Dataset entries
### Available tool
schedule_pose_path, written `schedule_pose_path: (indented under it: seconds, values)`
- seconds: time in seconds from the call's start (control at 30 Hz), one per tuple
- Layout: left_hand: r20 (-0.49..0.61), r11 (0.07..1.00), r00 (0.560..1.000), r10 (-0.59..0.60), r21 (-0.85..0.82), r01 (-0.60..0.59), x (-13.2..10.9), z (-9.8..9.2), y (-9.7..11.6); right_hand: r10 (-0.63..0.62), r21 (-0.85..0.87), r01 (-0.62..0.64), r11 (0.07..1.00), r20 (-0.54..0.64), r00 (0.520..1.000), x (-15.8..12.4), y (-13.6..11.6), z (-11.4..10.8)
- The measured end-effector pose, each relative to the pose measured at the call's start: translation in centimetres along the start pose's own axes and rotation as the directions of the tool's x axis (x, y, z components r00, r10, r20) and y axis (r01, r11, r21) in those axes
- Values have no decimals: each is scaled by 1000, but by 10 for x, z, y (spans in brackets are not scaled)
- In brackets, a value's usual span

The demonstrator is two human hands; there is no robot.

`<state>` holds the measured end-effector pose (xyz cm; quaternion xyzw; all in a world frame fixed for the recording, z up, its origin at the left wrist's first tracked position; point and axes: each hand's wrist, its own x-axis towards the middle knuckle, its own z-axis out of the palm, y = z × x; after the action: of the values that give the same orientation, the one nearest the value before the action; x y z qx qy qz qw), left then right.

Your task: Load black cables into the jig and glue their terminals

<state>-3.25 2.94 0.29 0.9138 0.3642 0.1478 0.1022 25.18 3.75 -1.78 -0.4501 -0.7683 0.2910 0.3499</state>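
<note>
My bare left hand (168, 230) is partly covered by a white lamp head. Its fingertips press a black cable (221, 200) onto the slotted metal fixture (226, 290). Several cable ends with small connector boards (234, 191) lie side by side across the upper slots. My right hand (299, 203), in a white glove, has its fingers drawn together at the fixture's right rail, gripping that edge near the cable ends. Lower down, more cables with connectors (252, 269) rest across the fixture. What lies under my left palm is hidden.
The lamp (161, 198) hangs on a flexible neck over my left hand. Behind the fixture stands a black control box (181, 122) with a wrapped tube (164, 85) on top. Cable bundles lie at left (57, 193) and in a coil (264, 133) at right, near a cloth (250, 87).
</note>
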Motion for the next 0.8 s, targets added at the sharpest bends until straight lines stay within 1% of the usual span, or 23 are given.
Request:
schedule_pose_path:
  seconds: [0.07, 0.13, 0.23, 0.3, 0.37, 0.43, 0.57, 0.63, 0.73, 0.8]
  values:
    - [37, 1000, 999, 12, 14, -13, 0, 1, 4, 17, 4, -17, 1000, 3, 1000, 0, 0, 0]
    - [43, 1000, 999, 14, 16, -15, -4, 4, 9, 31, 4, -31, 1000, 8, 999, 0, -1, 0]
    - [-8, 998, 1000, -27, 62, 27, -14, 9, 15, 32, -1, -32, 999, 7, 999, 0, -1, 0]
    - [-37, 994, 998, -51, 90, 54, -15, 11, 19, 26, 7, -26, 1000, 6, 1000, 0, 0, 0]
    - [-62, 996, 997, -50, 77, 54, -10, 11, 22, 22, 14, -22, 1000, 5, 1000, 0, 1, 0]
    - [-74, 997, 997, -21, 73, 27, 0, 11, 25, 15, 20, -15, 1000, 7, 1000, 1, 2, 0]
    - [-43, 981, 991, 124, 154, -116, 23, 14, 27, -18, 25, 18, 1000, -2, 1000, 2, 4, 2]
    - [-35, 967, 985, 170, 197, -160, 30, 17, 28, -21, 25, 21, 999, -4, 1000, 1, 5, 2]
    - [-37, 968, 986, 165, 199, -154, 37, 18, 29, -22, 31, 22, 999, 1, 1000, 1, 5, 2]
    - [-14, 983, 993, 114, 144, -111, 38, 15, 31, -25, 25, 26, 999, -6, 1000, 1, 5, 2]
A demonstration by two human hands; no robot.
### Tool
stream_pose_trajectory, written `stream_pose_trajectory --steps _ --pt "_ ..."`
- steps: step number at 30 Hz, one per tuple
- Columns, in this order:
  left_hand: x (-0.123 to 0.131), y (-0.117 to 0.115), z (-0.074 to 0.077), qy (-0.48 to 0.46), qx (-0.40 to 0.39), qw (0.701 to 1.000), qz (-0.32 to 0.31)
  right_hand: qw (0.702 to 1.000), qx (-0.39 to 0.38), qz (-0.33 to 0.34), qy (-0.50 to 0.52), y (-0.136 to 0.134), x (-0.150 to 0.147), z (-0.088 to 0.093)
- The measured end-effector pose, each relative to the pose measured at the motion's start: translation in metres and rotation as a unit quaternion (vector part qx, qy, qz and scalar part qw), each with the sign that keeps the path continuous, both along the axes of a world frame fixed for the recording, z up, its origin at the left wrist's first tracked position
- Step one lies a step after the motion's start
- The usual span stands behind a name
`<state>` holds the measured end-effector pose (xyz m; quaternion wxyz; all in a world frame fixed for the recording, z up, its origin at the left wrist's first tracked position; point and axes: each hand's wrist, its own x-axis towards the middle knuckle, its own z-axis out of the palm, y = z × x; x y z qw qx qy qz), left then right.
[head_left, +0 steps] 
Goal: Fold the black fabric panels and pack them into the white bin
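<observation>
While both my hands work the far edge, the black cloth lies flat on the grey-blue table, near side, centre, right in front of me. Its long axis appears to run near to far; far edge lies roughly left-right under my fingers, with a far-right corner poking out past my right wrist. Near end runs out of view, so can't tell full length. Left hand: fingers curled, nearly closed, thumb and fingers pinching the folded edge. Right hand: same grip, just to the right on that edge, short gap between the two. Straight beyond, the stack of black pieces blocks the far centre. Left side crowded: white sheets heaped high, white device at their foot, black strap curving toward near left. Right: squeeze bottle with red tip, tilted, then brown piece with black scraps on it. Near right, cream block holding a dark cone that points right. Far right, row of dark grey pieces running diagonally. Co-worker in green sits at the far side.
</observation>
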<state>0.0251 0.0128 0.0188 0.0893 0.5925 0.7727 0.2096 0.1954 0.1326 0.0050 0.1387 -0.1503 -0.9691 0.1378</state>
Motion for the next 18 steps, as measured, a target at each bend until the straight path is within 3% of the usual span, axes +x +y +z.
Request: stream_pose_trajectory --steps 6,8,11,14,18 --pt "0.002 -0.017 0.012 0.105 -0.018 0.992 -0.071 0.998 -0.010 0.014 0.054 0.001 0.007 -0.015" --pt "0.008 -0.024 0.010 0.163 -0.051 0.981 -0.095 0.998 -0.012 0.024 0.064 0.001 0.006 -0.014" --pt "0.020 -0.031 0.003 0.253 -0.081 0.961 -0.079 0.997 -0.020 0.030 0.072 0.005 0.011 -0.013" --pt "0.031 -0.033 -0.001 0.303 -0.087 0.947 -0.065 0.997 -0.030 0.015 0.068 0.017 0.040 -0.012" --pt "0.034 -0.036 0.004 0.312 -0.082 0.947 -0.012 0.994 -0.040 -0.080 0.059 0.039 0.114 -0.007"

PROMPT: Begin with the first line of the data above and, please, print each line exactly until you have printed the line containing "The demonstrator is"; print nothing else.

ANSWER SECTION:
### Available tool
schedule_pose_path, written `schedule_pose_path: (indented under it: seconds, values)`
- seconds: time in seconds from the call's start (control at 30 Hz), one per tuple
- Layout: left_hand: r20 (-0.49..0.61), r11 (0.07..1.00), r00 (0.560..1.000), r10 (-0.59..0.60), r21 (-0.85..0.82), r01 (-0.60..0.59), x (-13.2..10.9), z (-9.8..9.2), y (-9.7..11.6); right_hand: r10 (-0.63..0.62), r21 (-0.85..0.87), r01 (-0.62..0.64), r11 (0.07..1.00), r20 (-0.54..0.64), r00 (0.520..1.000), x (-15.8..12.4), y (-13.6..11.6), z (-11.4..10.8)
- The measured end-effector pose, each relative to the pose measured at the call's start: translation in centimetres along the start pose's own axes and rotation as the directions of the tool's x axis (x, y, z components r00, r10, r20) and y axis (r01, r11, r21) in those axes
- Values have no decimals: each is scaled by 1000, but by 10 for x, z, y (spans in brackets are not scaled)
- In brackets, a value's usual span

The demonstrator is two human hands; there is no robot.

Nothing more will be written for this answer.